Name

File — provides access to file systems

Overview

The File component provides access to file systems, allowing files to be processed by any other Apache Camel components or messages from other components to be saved to disk.

URI format

The URI format for a file endpoint is one of:

file:directoryName[?options]
file://directoryName[?options]

Common options

Table 7, “Common file options” list the options that can be set on any file endpoint.

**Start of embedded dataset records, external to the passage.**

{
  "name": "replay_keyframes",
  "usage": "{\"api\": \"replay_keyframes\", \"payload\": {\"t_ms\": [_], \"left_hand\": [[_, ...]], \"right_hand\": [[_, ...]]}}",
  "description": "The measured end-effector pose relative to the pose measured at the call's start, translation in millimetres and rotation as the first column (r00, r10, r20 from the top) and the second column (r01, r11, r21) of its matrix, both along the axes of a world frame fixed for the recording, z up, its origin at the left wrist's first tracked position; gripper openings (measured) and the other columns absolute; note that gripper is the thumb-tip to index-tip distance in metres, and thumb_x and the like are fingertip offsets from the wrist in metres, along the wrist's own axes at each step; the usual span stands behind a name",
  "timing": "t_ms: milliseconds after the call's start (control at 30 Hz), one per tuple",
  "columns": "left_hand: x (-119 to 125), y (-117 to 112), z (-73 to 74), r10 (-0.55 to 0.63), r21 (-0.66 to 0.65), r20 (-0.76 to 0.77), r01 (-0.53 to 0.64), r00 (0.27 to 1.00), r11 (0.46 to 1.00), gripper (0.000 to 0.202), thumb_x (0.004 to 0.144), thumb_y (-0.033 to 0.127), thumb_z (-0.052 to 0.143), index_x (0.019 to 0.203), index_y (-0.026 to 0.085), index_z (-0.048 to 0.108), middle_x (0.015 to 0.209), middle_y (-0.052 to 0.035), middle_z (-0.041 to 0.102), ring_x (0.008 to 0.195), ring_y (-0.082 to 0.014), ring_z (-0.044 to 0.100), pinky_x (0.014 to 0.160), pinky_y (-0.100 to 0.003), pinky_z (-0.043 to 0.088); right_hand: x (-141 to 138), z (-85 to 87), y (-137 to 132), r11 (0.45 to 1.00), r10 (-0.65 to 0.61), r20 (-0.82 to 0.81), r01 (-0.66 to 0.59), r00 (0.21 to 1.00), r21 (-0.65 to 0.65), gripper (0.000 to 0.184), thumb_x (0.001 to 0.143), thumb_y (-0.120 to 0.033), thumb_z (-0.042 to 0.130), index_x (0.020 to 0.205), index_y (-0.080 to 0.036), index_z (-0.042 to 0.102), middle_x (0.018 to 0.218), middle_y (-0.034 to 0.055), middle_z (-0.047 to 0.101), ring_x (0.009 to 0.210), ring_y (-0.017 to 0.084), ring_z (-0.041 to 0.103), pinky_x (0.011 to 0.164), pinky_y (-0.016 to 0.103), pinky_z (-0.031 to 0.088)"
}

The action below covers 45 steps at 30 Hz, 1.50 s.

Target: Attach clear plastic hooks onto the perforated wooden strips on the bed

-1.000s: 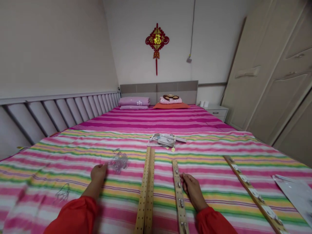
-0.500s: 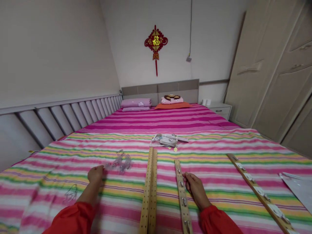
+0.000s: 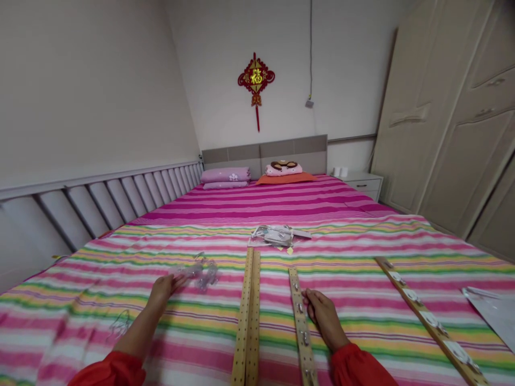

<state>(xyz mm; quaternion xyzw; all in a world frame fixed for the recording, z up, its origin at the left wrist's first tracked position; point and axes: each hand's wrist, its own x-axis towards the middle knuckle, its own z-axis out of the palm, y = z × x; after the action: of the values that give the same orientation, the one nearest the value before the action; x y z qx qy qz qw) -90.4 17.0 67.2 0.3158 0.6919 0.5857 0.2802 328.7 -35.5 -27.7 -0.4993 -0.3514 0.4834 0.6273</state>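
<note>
My left hand (image 3: pixel 164 288) lies on the striped bedspread (image 3: pixel 341 257), fingers stretched toward a small clear plastic bag (image 3: pixel 200 271) and touching its near edge. My right hand (image 3: pixel 322 313) rests with curled fingers against the right edge of a narrow perforated wooden strip (image 3: pixel 300 316) that carries several metal clips. A pair of bare perforated wooden strips (image 3: pixel 248 316) lies side by side between my two hands. Both sleeves are red.
A third wooden strip with white fittings (image 3: pixel 426 316) lies diagonally at the right, beside a grey plastic bag (image 3: pixel 493 313). A pile of packets (image 3: pixel 277 235) sits mid-bed. A wire piece (image 3: pixel 118 324) lies at the left. Pillows (image 3: pixel 225 176), a padded side rail (image 3: pixel 80 206) and a wardrobe (image 3: pixel 454 134) surround the bed.
My left hand has opened and reached forward to the clear plastic bag. My right hand has stayed on the clip strip. The view has tilted slightly downward.
</note>
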Motion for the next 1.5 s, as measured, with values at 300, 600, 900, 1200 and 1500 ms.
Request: {"api": "replay_keyframes", "payload": {"t_ms": [300,600,900,1200,1500], "left_hand": [[6,-9,10.0,-0.056,-0.029,0.204,0.064,0.977,0.998,0.009,0.072,0.008,0.057,0.065,0.013,0.055,0.063,-0.0043,0.069,0.058,-0.0182,0.069,0.053,-0.024,0.052],[13,-22,5.7,-0.093,0.049,0.307,0.082,0.947,0.995,0.027,0.078,0.001,0.044,0.058,0.019,0.043,0.062,-0.0101,0.07,0.076,-0.0222,0.072,0.076,-0.032,0.056],[7,-39,4.4,-0.132,-0.029,0.295,0.147,0.946,0.989,0.021,0.08,0.008,0.048,0.063,0.019,0.042,0.063,-0.0088,0.071,0.062,-0.021,0.071,0.059,-0.029,0.054],[3,-44,7.7,-0.133,-0.024,0.055,0.134,0.99,0.991,0.034,0.05,0.042,0.075,0.057,0.018,0.053,0.037,0.0106,0.038,0.035,-0.0062,0.039,0.043,-0.021,0.038],[84,-48,35.2,-0.332,0.23,-0.311,0.409,0.891,0.883,0.034,0.064,0.05,0.066,0.077,0.018,0.067,0.059,0.0001,0.062,0.055,-0.0151,0.056,0.055,-0.026,0.046]], "right_hand": [[-1,3.3,-2,1.0,0.006,-0.009,-0.007,1.0,-0.006,0.047,0.06,-0.062,0.067,0.06,-0.016,0.062,0.035,-0.0073,0.04,0.033,0.006,0.027,0.036,0.021,0.015],[-1,5.3,-3,0.999,0.021,0.007,-0.021,1.0,-0.026,0.047,0.058,-0.062,0.067,0.058,-0.016,0.061,0.034,-0.0075,0.038,0.034,0.007,0.026,0.038,0.022,0.014],[0,6.3,-4,0.998,0.035,0.019,-0.034,0.999,-0.053,0.047,0.055,-0.062,0.069,0.06,-0.015,0.062,0.033,-0.0089,0.034,0.034,0.006,0.024,0.039,0.023,0.013],[0,4.1,-3,0.998,0.032,0.032,-0.031,0.999,-0.052,0.044,0.058,-0.059,0.068,0.061,-0.015,0.063,0.033,-0.0084,0.036,0.034,0.007,0.026,0.04,0.023,0.014],[4,-4.5,2,0.999,0.041,-0.053,-0.042,0.998,-0.014,0.043,0.058,-0.055,0.071,0.062,-0.013,0.064,0.038,-0.0072,0.043,0.034,0.004,0.026,0.041,0.022,0.013]]}}
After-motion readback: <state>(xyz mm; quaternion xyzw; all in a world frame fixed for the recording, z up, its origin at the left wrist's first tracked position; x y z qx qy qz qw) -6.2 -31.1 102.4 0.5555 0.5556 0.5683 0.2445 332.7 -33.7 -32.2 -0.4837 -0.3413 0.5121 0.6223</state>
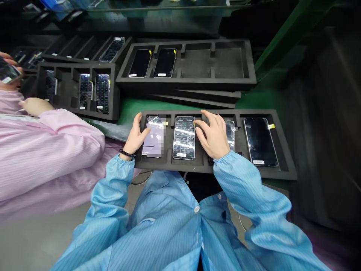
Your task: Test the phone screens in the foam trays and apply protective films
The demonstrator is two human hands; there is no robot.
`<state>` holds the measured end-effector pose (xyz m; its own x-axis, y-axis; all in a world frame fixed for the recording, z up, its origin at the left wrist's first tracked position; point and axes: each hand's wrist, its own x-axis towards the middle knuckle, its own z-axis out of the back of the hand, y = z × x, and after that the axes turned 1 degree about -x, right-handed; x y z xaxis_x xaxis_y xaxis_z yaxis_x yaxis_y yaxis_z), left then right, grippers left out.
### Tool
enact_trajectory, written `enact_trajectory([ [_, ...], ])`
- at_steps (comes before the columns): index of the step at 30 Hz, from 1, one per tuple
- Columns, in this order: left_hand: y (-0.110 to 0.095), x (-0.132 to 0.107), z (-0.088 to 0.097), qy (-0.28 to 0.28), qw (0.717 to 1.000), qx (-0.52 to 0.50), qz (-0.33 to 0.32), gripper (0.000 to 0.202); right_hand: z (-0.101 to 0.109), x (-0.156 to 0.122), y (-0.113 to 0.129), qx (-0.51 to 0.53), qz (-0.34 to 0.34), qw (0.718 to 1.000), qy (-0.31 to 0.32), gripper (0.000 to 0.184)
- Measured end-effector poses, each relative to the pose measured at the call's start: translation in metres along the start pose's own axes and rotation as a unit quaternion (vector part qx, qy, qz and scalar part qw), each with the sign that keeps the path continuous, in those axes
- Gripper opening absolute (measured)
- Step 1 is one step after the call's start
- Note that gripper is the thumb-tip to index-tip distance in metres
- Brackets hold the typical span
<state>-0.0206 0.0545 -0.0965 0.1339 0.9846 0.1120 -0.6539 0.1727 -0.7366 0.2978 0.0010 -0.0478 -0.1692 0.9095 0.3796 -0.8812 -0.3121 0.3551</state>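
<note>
A black foam tray (203,168) lies in front of me with phones in its compartments. My left hand (135,137) is at its left end, fingers apart and thumb over the leftmost phone (152,141), whose screen is lit pale. My right hand (214,137) is open with bent, spread fingers beside the second phone (184,139), which shows a lit grid. One fingertip is at that phone's upper right edge; whether it presses cannot be made out. A third phone (230,135) lies partly hidden under my right hand. The rightmost phone (261,141) has a dark screen and a yellow tab.
Behind stands a stacked foam tray (186,83) with two dark phones at its left. Another tray (115,92) with phones sits at the left. Beside me a co-worker in a pink sleeve (56,139) holds a phone (8,71). A green post (278,41) rises at the right.
</note>
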Motion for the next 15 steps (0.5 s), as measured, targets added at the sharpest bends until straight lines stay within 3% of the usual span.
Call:
enact_trajectory([
  [8,-0.002,-0.051,0.016,0.066,0.997,-0.005,0.036,0.108,0.001,0.001,0.002,0.013,-0.001,1.0,0.01,0.035],
  [15,-0.004,-0.06,0.022,0.101,0.995,-0.001,0.026,0.116,0.002,0.002,0.002,0.014,-0.002,1.0,0.023,0.035],
])
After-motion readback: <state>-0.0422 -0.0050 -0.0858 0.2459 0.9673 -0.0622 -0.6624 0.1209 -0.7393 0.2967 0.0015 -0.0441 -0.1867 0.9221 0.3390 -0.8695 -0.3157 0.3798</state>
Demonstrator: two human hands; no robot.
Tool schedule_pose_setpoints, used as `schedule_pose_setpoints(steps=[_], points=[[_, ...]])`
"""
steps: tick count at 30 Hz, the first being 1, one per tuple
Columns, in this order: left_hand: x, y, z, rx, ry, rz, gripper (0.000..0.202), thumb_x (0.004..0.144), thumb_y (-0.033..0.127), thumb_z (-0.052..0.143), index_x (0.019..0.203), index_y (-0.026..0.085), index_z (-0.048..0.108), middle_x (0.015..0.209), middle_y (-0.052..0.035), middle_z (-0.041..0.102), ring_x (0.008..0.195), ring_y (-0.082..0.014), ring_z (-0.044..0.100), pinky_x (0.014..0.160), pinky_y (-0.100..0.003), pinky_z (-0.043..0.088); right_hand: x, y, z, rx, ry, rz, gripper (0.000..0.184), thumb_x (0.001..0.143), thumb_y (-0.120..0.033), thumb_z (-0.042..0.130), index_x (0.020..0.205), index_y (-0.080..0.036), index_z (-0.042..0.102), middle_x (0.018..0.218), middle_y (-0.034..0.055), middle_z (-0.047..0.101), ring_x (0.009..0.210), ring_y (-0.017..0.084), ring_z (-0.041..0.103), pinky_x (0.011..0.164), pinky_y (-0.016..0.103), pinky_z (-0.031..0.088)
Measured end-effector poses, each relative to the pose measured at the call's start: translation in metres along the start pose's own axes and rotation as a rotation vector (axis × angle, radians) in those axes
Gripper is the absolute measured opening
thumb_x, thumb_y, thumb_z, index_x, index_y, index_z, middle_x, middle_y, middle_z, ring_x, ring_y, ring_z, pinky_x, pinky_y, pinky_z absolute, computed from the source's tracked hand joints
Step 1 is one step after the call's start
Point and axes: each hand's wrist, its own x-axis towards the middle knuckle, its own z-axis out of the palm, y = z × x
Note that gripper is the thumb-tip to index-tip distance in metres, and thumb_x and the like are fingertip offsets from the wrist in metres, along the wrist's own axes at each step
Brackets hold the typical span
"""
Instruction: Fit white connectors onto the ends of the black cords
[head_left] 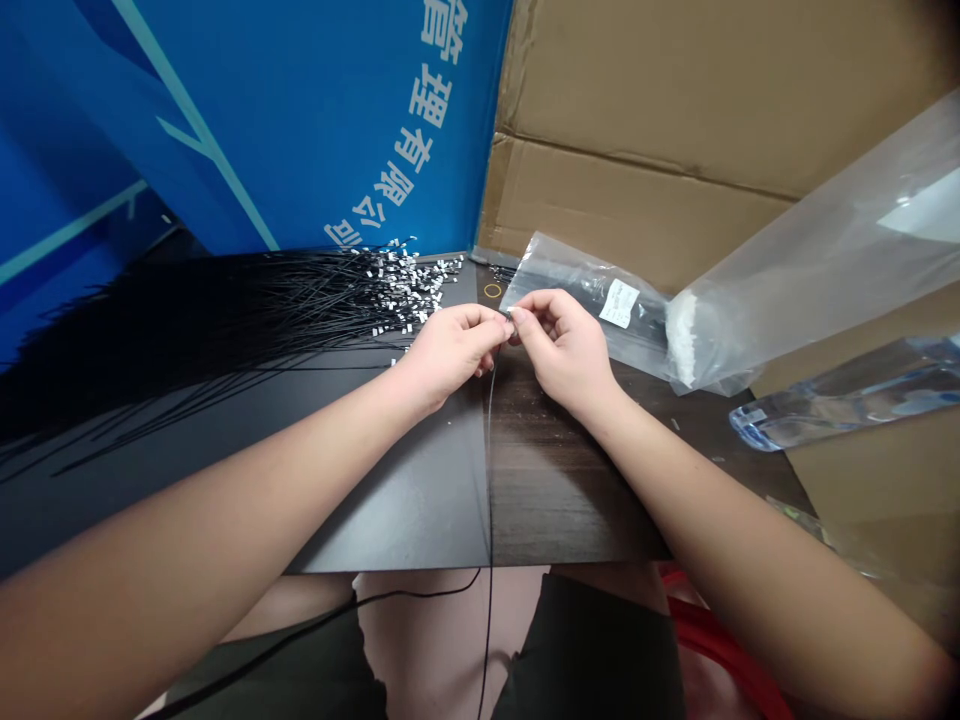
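The left hand (pixel 454 350) and right hand (pixel 562 345) work close together, fingertips closed in a tight pinch on a thin black wire (pixel 489 450) that hangs straight down over the table's (pixel 555 490) edge. Its tip is too small to make out. The short, steady grip sits above a bundle of similar wires (pixel 225 320) and beside a clear plastic bag (pixel 622 310).
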Motion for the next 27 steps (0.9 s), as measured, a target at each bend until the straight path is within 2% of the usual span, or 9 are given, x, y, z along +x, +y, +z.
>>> schedule_pose_setpoints(steps=[12,21,27], points=[[0.001,-0.0033,0.0008,0.01,0.026,0.007,0.013,0.082,0.026,0.074,0.076,0.018,0.066,0.065,0.0033,0.06,0.054,-0.0082,0.051,0.055,-0.025,0.041,0.0001,-0.0057,0.0003,-0.028,0.012,-0.013,0.008,0.101,-0.031,0.066,0.096,-0.024,0.065,0.087,0.0011,0.074,0.076,0.018,0.07,0.073,0.037,0.054],[0.0015,-0.0026,0.0009,0.01,0.036,0.037,0.015,0.083,0.025,0.074,0.074,0.018,0.064,0.065,0.0035,0.059,0.054,-0.008,0.051,0.054,-0.025,0.041,0.0002,-0.0064,0.0007,-0.055,0.018,-0.009,0.009,0.1,-0.032,0.066,0.094,-0.024,0.065,0.087,0.001,0.074,0.076,0.018,0.069,0.074,0.037,0.053],[0.0006,-0.0008,0.0029,-0.058,0.041,-0.011,0.013,0.082,0.021,0.072,0.072,0.017,0.065,0.067,0.0013,0.063,0.054,-0.008,0.055,0.053,-0.024,0.042,0.0006,-0.0043,0.0005,-0.05,0.008,-0.002,0.011,0.101,-0.035,0.065,0.096,-0.025,0.064,0.088,0.0014,0.074,0.077,0.018,0.068,0.074,0.037,0.053]])
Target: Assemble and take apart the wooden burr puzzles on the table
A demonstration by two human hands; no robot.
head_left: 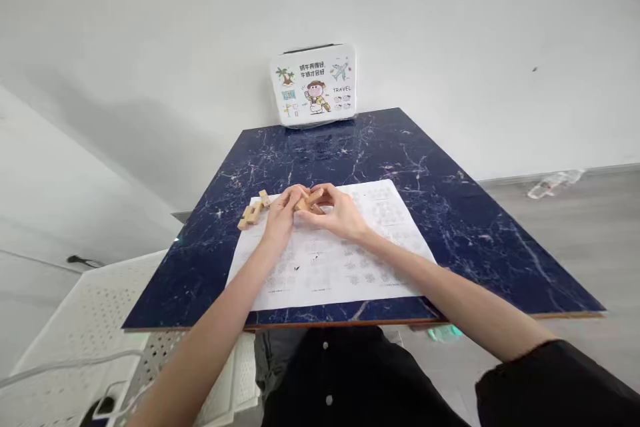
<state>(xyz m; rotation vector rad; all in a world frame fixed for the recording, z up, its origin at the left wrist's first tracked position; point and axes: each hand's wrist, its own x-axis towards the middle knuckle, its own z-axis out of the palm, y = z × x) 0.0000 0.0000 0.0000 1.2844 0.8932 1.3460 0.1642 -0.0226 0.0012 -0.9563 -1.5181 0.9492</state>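
Observation:
Both of my hands meet over the upper part of a printed white sheet (320, 280). Between them are light wooden puzzle pieces (313, 199), notched blocks that cross at an angle. My left hand (284, 213) is closed on their left side, its fingertips partly hidden. With thumb and fingers curled round the other side, my right hand (337, 213) grips the same pieces. Just left of my left hand lie several more notched wooden blocks (251, 213), partly over the sheet's left edge. How the held pieces fit together is too small to make out.
The sheet lies on a dark blue marbled table (440, 213). A white box with cartoon prints (317, 90) stands at the table's back edge against the wall. Lower left is a white perforated shelf (95, 307) with a cable. Clear plastic (555, 183) lies on the floor at right.

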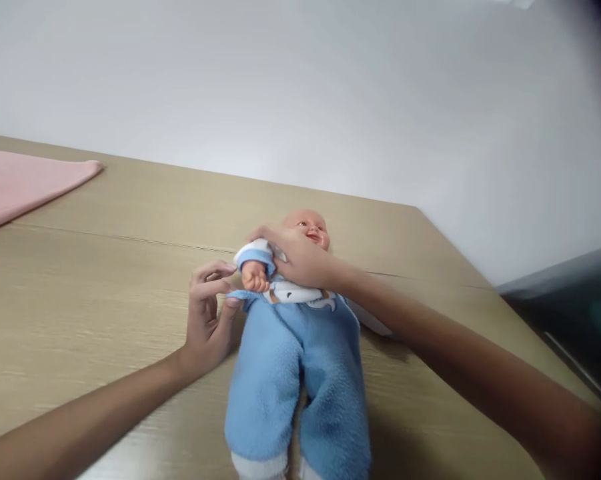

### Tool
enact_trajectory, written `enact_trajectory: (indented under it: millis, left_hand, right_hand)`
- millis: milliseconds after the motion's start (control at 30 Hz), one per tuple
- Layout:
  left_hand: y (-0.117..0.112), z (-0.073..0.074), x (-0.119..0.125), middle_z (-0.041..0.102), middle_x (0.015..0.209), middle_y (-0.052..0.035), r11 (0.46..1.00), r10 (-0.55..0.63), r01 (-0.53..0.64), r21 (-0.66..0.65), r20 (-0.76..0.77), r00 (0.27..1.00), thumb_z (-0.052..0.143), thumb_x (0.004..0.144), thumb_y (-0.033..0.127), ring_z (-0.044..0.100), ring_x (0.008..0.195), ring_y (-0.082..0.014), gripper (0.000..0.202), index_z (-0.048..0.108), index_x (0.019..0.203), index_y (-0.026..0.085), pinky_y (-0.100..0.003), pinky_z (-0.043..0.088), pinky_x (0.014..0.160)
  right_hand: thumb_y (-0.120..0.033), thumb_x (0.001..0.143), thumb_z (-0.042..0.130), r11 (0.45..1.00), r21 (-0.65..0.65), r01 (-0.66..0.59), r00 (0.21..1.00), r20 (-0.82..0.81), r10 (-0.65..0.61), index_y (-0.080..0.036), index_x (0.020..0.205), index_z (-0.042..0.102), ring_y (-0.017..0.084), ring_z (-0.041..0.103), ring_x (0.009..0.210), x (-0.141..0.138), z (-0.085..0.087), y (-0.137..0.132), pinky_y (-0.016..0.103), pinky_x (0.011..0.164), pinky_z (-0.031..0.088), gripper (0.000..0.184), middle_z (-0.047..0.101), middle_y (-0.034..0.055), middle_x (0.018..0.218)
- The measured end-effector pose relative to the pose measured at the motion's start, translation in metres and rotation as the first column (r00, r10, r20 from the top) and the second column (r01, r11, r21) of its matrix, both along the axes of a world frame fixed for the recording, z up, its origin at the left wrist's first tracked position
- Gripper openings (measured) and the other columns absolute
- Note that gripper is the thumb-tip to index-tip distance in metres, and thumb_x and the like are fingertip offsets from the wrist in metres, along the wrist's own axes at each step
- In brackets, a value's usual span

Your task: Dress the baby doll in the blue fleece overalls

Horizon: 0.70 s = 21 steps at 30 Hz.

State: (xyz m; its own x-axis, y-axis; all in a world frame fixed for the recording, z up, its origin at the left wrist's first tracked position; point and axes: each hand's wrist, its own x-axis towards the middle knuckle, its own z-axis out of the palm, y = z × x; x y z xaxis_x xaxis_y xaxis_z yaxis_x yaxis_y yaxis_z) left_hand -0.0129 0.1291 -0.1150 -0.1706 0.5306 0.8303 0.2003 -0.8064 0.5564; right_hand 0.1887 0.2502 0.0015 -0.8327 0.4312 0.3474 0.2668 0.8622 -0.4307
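A baby doll lies face up on the table, its feet toward me. It wears fuzzy blue pants with white cuffs and a white top with a printed pattern and blue sleeve trim. My left hand pinches a blue edge of the clothing at the doll's side, beside the doll's small fist. Reaching across the doll's chest, my right hand has its fingers closed round the sleeve on that same arm. The right hand hides part of the chest and neck.
The wooden table has a seam running across it. A folded pink cloth lies at the far left. Behind stands a plain pale wall. Past the table's right edge is a dark object that I cannot make out.
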Motion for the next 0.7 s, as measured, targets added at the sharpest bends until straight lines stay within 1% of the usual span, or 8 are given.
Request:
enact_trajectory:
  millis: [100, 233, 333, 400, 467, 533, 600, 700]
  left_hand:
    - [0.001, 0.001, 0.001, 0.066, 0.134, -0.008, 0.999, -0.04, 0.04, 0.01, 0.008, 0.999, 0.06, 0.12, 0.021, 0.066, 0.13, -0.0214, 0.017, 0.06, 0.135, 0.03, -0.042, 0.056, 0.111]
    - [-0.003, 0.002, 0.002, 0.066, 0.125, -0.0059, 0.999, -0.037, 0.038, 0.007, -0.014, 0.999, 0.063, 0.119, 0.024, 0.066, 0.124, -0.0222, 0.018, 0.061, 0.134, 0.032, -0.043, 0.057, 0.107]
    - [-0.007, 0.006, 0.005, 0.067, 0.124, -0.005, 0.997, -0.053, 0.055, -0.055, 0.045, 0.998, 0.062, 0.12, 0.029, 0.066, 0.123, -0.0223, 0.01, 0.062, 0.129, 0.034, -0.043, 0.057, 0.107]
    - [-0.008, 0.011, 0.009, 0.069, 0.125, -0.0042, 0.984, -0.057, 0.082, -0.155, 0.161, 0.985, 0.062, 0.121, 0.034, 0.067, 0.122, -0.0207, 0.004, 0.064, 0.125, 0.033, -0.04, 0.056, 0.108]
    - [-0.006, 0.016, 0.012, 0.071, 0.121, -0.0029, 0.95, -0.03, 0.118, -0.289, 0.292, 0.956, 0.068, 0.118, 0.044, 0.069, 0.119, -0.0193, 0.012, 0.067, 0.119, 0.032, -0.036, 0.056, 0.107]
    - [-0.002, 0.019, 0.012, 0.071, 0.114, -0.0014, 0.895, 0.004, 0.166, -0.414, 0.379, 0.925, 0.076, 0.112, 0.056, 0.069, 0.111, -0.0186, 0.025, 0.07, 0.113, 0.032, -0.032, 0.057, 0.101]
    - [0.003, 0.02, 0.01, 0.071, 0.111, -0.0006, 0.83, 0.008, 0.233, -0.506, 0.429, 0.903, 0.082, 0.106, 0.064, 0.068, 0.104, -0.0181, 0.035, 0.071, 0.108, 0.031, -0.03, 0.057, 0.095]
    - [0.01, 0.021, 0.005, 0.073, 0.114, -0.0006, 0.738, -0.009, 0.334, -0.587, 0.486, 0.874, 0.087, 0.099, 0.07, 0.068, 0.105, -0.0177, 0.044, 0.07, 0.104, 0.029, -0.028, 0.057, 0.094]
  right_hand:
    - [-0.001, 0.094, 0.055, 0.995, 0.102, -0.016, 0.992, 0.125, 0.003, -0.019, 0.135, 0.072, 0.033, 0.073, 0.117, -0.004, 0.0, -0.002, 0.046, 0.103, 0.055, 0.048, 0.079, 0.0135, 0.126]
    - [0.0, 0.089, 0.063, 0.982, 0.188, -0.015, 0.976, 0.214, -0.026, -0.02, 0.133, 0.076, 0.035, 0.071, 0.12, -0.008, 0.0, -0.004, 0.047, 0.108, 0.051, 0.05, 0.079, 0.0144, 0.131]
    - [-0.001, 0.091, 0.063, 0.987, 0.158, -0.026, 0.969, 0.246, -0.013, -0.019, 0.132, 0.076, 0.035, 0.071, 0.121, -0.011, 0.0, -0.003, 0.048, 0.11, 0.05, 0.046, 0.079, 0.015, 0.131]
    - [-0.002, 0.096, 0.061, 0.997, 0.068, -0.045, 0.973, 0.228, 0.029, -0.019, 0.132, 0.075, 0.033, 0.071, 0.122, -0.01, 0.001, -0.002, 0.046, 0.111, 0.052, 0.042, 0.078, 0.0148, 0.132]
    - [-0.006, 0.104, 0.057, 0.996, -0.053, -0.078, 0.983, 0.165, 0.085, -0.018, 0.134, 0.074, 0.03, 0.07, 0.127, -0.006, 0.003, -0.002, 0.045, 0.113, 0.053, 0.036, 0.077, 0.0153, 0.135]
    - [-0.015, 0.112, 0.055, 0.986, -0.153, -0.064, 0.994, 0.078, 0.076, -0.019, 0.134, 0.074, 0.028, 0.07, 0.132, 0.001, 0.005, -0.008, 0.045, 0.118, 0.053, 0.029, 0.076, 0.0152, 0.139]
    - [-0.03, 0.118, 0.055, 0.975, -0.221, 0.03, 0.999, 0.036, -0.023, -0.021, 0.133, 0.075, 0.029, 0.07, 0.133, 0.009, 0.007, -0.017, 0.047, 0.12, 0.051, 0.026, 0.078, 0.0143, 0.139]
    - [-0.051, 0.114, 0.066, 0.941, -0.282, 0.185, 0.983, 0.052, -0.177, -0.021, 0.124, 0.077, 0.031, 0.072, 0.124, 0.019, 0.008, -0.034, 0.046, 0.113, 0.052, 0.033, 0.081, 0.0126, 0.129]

Table 7. Common file options

NameDefault ValueDescription
autoCreate true Automatically create missing directories in the file's pathname. For the file consumer, that means creating the starting directory. For the file producer, it means the directory to where the files should be written.
bufferSize 128kb Write buffer sized in bytes.
fileName null Use an expression language to dynamically set the filename. For consumers, it's used as a filename filter. For producers, it's used to evaluate the filename to write. If an expression is set, it take precedence over the CamelFileName header. (Note: The header itself can also be an expression). The expression options support both String and Expression types. If the expression is a String type, it is always evaluated using the file language. If the expression is an Expression type, the specified Expression type is used - this allows you, for instance, to use OGNL expressions. For the consumer, you can use it to filter filenames, so you can for instance consume today's file using the file language syntax: mydata-${date:now:yyyyMMdd}.txt.
flatten false Flatten is used to flatten the file name path to strip any leading paths, so it's just the file name. This allows you to consume recursively into sub-directories, but when you eg write the files to another directory they will be written in a single directory. Setting this to true on the producer enforces that any file name received in CamelFileName header will be stripped for any leading paths.
charset null Specifies the encoding of the file, and camel will set the Exchange.CHARSET_NAME property with the value.

Consumer options

Table 8, “File consumer options” list the options that can be set on a file consuming endpoint.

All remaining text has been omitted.